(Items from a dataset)
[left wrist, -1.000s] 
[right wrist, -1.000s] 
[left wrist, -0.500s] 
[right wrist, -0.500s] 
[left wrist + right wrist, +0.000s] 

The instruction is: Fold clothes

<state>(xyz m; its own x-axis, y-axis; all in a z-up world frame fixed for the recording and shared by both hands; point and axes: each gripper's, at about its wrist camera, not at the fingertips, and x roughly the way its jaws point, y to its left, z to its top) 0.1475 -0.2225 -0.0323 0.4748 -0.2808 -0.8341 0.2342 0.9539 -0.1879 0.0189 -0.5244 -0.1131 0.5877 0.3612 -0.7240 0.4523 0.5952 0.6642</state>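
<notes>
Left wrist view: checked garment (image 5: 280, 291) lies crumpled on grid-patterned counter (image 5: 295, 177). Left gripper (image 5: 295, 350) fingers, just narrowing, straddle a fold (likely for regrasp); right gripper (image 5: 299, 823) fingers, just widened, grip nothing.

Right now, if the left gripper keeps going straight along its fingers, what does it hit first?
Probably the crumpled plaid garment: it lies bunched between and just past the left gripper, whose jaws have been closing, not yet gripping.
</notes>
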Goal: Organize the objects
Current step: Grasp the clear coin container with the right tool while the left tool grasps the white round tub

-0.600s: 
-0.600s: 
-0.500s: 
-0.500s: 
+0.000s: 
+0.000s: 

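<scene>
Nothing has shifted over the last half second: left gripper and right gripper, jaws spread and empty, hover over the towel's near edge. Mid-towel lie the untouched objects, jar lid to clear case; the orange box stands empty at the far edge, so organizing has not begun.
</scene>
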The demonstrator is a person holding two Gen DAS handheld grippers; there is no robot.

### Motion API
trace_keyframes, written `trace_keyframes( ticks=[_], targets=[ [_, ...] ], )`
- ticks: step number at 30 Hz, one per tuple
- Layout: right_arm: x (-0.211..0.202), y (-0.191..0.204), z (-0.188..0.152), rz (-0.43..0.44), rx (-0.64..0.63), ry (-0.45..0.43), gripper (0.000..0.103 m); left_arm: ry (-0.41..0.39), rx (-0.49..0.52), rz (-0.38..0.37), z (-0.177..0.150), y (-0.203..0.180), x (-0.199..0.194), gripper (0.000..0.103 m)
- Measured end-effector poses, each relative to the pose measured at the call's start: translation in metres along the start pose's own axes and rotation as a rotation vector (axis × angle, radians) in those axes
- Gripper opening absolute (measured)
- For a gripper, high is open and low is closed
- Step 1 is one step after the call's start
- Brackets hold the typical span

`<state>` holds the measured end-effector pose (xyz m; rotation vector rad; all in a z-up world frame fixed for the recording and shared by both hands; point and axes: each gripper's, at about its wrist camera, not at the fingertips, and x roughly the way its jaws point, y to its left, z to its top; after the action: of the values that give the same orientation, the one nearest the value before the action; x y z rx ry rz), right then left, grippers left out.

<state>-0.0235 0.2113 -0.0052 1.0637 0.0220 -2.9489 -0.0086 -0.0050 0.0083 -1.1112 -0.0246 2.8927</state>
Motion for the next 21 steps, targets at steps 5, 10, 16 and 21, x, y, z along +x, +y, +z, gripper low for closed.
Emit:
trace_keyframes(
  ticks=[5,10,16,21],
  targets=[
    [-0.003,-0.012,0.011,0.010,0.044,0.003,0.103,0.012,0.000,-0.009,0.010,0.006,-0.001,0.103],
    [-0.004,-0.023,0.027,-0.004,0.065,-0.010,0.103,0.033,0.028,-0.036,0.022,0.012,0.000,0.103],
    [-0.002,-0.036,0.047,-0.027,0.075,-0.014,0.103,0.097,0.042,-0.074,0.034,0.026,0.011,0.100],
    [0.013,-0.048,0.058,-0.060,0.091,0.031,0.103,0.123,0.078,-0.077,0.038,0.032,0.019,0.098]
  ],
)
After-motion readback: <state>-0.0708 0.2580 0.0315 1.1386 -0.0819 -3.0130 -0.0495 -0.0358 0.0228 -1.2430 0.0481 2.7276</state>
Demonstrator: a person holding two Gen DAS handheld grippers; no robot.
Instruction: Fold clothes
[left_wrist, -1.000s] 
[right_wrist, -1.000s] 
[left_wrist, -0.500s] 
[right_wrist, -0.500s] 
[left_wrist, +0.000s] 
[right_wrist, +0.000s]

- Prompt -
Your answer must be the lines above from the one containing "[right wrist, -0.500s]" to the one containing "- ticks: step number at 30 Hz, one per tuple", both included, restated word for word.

- Solution to the exercise -
[right wrist, -0.500s] 
[left wrist + right wrist, +0.000s] 

The instruction is: Fold clothes

<state>(xyz m; its own x-axis, y-axis; all in a z-up world frame fixed for the recording and shared by both hands; point and axes: each gripper's, at about its wrist camera, not at the fingertips, and x roughly the way its jaws point, y to its left, z to its top) 0.1475 -0.2225 -0.0323 0.4748 -0.2808 -0.8341 0.2342 0.9539 -0.1879 0.0189 -0.5244 -0.1131 0.5877 0.3612 -0.7240 0.4523 0.5952 0.6642</state>
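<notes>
Left wrist view: checked garment (image 5: 280, 291) lies crumpled on grid-patterned counter (image 5: 295, 177). Left gripper (image 5: 295, 350) fingers, just narrowing, straddle a fold (likely for regrasp); right gripper (image 5: 299, 823) fingers, just widened, grip nothing.

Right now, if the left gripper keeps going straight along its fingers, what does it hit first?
Probably the crumpled plaid garment: it lies bunched between and just past the left gripper, whose jaws have been closing, not yet gripping.
</notes>
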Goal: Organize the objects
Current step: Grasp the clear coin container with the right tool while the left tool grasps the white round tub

-0.600s: 
-0.600s: 
-0.500s: 
-0.500s: 
+0.000s: 
+0.000s: 

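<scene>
Nothing has shifted over the last half second: left gripper and right gripper, jaws spread and empty, hover over the towel's near edge. Mid-towel lie the untouched objects, jar lid to clear case; the orange box stands empty at the far edge, so organizing has not begun.
</scene>
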The demonstrator is a person holding two Gen DAS handheld grippers; there is no robot.

### Motion API
trace_keyframes, written `trace_keyframes( ticks=[_], targets=[ [_, ...] ], )`
- ticks: step number at 30 Hz, one per tuple

The exercise has been answered in full.